Im Fußball-Podcast "Zweierkette" wurde Krankl nun auf den Grund seiner Abneigung gegenüber Rangnick angesprochen: "Weil er ein arroganter Mensch ist und weil er den Fußball glaubt erfunden zu haben. Und weil ich von anderen, verschiedenen Menschen gehört habe, dass er unglaublich arrogant ist. Das mag ich nicht", so der 69-jährige über den deutschen "Fußballdoktor".
"Ich kenne ihn nicht persönlich und ich möchte ihn auch nicht kennenlernen. Aber alles, was er trainieren lässt, war schon lange vor ihm da. Er hat bei Salzburg seinen Teil beigetragen, aber den Fußball neu erfunden hat er nicht."
"Cristiano Ronaldo hat auch gesagt, dass Rangnick kein Trainer sei [sondern vielmehr Sportdirektor]. Ich weiß nicht, was das bedeuten soll", setzt der "Sky"-Experte fort und spielt damit auf das kurze Intermezzo des Deutschen bei Manchester United an.
Zu wenig Individualität?
Auch von den neueren Entwicklungen des Fußballs zeigt sich Krankl nicht vollends überzeugt und bemängelt, dass nur mehr "Maschinen herangezüchtet werden".

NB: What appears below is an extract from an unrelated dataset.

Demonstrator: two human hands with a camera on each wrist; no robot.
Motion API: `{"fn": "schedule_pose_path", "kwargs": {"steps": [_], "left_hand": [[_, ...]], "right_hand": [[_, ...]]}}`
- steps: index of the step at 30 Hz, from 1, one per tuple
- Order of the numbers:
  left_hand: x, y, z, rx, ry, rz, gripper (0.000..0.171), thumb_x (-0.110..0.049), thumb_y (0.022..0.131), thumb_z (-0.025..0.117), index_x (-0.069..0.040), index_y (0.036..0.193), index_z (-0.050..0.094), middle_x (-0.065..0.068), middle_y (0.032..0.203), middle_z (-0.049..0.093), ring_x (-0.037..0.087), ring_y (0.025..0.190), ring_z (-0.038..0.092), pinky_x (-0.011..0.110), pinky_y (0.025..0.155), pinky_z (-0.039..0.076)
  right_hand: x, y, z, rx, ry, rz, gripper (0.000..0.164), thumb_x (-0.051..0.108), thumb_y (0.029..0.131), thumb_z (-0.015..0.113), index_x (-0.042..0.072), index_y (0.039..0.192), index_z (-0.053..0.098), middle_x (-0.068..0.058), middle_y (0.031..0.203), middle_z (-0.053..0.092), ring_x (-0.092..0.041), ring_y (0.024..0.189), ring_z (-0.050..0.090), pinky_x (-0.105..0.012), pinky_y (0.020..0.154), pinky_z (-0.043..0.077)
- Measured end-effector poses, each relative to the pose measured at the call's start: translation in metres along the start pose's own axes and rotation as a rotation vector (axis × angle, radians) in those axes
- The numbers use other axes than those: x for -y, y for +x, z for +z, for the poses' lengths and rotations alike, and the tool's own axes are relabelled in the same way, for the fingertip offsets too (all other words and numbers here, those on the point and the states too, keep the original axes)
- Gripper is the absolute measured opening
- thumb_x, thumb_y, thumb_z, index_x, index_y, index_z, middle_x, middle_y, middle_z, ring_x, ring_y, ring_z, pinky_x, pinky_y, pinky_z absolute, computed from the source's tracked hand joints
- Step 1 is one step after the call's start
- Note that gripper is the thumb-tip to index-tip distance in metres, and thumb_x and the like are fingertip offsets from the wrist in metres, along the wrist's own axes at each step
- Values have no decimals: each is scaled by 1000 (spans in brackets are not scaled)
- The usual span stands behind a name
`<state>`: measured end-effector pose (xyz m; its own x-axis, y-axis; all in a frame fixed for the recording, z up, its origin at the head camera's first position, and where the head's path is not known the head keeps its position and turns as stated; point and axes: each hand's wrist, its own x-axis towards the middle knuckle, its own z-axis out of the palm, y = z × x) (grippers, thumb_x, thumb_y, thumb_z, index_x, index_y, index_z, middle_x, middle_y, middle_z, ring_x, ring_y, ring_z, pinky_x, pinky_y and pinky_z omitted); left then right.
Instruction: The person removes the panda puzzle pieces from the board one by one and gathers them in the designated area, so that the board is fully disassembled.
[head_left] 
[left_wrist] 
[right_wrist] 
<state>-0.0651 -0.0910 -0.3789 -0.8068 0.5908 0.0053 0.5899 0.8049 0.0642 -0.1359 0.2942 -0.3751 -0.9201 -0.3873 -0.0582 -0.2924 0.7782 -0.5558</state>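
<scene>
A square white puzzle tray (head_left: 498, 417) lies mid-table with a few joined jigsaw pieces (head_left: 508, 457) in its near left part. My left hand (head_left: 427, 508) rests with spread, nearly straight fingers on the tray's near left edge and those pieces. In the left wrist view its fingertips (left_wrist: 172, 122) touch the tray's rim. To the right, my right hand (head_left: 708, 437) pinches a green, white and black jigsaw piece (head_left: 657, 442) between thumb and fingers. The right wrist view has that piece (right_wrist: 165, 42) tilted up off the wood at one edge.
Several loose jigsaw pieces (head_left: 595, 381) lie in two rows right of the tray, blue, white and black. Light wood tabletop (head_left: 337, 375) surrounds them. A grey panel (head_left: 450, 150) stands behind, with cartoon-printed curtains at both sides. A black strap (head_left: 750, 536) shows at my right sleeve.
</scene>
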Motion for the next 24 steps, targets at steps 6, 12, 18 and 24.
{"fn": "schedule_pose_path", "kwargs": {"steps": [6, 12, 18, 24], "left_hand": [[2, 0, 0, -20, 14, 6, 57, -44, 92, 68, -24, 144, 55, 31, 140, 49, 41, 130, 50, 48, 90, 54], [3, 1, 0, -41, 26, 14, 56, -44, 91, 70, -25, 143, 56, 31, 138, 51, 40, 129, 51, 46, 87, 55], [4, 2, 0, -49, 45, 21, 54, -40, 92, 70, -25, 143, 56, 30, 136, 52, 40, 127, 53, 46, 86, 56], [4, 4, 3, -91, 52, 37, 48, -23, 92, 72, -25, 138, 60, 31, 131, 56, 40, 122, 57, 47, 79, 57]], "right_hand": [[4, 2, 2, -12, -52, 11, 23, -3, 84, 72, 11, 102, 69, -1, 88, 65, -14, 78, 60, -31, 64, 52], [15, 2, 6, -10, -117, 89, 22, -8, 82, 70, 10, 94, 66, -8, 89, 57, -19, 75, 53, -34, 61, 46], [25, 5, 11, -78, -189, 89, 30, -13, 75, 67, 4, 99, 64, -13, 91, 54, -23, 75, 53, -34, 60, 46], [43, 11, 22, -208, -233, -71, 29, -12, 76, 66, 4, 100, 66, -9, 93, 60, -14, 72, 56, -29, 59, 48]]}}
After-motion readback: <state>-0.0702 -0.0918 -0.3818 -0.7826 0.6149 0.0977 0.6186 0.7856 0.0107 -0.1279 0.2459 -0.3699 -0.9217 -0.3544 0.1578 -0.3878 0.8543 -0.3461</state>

"Heutzutage können ja keine zehn Spieler auf der Welt mehr dribbeln, maximal ein Messi und ein paar andere vielleicht. In Österreich kann keiner dribbeln, die spielen alle nur mehr quer", sieht der ehemalige ÖFB-Teamchef die stark an Bedeutung gewinnenden Akademien mit einer großen Portion Skepsis.
Er selbst habe nur einen Park benötigt, auch das habe ihn zu dem Fußballer geformt, der er geworden sei.